## ABOUT THIS TASK
Say how many lines in the following data hold the word "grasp". Write nothing but that number.

## LISTED ENTRIES
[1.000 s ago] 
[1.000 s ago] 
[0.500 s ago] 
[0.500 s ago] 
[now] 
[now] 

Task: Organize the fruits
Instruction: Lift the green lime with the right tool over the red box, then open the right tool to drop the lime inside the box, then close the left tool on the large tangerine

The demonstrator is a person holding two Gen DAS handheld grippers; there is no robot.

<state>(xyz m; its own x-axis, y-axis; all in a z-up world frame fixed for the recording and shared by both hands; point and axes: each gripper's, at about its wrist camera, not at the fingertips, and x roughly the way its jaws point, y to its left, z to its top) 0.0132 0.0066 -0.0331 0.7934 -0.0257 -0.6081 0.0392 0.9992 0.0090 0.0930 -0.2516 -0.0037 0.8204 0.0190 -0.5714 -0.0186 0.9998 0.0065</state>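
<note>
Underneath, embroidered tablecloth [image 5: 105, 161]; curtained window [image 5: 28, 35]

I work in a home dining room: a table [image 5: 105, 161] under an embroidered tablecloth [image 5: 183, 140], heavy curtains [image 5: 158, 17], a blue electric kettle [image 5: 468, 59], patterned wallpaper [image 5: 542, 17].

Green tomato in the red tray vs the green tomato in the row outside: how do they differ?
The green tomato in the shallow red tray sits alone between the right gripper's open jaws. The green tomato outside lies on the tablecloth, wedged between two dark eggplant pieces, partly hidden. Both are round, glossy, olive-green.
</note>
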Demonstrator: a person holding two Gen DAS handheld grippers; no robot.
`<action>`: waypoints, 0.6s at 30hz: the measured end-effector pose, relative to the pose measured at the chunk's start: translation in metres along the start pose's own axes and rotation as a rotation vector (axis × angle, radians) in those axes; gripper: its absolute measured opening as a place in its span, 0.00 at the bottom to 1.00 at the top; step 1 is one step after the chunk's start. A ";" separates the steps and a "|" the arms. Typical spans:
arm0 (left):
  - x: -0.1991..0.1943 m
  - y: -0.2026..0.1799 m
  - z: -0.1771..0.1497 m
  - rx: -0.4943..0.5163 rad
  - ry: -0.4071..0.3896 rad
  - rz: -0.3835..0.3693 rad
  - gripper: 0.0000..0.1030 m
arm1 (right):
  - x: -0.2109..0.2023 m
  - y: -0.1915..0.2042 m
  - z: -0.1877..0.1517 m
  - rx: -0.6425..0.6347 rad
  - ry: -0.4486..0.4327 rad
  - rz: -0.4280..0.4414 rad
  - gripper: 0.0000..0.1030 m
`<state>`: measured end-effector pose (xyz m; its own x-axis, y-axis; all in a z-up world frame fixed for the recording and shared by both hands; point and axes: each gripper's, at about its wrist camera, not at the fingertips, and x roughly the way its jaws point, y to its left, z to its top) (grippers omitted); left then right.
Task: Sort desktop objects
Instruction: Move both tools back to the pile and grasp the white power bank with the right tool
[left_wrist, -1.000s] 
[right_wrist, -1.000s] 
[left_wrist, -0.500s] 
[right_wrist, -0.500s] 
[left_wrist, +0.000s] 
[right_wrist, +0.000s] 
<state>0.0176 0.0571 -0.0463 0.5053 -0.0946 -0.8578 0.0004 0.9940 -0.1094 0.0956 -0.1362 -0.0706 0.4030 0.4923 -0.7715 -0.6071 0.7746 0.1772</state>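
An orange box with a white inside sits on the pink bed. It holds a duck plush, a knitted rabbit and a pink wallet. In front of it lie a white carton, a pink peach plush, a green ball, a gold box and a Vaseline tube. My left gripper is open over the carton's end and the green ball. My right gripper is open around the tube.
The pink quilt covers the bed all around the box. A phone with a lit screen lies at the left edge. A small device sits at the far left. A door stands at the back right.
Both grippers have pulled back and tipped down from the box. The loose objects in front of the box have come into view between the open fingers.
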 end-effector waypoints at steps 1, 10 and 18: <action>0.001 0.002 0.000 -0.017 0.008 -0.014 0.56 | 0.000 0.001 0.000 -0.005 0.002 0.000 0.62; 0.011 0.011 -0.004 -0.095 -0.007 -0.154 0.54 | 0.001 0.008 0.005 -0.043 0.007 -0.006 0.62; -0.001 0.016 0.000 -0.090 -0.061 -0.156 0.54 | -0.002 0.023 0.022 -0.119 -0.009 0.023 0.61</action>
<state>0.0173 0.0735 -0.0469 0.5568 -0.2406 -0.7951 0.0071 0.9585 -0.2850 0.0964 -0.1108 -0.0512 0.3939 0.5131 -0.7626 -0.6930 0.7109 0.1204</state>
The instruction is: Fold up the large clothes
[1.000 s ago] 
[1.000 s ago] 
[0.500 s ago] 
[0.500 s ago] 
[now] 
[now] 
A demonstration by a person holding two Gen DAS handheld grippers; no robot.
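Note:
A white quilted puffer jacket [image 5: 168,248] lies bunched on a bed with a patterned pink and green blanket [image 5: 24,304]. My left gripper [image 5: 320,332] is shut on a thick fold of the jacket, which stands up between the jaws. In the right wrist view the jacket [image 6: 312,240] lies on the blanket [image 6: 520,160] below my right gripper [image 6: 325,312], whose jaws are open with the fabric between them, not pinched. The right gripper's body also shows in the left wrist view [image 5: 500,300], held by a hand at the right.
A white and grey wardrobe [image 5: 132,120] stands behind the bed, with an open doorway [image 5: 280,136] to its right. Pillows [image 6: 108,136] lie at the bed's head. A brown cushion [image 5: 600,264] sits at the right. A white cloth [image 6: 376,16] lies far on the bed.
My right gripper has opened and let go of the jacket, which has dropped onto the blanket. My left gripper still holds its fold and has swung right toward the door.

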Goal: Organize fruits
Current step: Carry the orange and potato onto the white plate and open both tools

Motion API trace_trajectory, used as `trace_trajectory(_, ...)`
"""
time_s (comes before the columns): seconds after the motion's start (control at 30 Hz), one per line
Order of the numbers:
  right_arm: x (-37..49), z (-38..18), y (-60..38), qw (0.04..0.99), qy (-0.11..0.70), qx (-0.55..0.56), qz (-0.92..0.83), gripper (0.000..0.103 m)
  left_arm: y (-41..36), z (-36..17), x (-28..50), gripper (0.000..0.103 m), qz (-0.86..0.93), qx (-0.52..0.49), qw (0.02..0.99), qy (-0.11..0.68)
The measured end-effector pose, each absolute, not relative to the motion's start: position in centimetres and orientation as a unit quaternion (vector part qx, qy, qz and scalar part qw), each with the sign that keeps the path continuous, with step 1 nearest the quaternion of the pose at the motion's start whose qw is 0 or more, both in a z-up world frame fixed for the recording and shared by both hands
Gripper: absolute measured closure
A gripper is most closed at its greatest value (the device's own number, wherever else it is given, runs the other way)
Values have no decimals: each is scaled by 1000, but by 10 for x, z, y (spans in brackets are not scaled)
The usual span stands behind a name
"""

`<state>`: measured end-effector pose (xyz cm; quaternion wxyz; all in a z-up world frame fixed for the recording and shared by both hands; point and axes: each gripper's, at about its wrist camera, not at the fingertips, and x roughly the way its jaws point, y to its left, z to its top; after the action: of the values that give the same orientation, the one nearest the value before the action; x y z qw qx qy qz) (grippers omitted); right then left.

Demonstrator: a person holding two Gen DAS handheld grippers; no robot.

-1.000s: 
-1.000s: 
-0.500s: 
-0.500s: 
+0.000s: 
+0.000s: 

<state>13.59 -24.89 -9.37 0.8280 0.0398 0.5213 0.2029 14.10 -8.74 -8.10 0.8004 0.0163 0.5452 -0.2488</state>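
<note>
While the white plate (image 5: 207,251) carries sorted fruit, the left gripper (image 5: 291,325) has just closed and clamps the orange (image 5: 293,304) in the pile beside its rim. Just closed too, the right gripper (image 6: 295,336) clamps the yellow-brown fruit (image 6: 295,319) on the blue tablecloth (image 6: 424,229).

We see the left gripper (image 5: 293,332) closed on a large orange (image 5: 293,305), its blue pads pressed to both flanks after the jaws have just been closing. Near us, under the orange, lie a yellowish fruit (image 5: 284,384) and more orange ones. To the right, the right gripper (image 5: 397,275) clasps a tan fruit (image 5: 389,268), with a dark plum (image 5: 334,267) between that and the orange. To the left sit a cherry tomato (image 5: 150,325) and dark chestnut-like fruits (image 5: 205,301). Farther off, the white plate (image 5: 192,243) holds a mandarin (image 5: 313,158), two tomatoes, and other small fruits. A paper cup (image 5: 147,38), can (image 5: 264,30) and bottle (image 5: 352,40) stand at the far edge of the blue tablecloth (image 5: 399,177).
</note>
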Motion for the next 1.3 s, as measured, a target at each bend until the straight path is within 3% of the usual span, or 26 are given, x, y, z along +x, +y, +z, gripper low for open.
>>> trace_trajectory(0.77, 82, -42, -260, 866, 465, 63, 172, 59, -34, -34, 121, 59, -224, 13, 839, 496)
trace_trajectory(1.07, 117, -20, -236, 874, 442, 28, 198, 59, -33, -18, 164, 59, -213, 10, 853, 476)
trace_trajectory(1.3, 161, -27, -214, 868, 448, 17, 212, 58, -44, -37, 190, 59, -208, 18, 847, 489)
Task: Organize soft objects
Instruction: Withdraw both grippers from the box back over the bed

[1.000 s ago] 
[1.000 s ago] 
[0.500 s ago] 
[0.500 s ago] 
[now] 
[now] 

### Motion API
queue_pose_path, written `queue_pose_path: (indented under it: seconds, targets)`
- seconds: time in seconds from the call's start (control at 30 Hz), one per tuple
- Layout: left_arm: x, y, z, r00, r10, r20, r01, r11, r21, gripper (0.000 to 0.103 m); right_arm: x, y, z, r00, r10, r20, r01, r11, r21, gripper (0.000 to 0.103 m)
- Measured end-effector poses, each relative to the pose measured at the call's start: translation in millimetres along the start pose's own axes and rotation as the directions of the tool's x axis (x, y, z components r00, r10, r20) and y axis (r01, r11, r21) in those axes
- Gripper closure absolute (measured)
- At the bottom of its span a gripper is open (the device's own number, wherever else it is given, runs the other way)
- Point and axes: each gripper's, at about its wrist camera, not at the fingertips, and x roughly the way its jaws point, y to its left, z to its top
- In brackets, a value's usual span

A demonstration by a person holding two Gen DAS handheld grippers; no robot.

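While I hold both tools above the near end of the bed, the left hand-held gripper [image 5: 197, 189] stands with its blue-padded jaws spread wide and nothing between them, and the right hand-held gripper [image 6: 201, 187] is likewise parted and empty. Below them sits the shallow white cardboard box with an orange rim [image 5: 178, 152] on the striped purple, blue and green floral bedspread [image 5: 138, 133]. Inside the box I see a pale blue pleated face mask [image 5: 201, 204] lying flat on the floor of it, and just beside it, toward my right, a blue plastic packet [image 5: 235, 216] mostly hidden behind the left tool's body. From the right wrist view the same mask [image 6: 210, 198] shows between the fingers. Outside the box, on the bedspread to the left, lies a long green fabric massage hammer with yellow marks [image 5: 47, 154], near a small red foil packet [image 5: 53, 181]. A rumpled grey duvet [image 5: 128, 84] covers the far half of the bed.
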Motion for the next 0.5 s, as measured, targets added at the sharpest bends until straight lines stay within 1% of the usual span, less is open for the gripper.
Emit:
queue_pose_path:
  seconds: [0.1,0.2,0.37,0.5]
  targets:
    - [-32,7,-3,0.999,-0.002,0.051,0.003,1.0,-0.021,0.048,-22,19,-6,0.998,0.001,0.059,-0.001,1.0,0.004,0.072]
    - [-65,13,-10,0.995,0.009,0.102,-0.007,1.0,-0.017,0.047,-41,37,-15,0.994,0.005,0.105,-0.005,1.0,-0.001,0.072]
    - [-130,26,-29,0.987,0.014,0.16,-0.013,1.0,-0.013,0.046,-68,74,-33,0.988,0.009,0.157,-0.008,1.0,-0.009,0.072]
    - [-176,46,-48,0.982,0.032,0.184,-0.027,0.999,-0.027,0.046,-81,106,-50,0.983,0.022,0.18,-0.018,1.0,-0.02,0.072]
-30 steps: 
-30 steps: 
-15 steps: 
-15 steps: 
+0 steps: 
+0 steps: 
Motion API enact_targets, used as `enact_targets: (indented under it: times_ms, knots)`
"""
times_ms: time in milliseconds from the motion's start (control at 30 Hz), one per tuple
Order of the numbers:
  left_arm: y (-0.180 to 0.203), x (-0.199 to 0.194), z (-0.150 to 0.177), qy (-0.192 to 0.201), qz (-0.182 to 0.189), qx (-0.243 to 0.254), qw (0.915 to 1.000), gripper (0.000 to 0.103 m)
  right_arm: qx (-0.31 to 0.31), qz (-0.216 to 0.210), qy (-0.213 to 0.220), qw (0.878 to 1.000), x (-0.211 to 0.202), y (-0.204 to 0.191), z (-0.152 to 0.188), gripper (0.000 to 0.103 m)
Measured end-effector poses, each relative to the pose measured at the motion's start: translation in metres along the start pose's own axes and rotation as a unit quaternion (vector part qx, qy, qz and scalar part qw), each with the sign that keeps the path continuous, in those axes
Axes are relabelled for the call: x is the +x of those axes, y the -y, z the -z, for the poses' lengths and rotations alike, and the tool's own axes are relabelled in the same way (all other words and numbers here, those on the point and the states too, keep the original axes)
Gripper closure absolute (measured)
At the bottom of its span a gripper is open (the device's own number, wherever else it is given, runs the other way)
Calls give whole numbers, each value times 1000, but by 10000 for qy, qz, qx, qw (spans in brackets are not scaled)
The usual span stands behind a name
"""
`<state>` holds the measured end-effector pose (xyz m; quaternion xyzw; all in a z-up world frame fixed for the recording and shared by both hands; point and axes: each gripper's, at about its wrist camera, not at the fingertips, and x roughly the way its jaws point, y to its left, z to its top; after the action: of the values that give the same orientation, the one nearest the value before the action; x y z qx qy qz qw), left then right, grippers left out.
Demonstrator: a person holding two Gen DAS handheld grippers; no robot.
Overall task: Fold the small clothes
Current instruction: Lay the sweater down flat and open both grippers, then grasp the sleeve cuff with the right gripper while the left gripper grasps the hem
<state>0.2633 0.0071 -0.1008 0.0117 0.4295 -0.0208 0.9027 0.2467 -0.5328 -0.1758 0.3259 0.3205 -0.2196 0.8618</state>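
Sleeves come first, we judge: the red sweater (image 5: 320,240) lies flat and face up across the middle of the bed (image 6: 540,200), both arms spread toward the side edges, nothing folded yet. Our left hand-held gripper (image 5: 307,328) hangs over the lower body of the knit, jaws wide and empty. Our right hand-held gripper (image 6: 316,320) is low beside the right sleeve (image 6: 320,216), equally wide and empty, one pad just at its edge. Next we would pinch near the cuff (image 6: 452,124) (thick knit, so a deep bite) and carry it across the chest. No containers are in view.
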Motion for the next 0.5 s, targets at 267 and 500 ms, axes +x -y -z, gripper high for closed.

## RESPONSE TO THIS TASK
2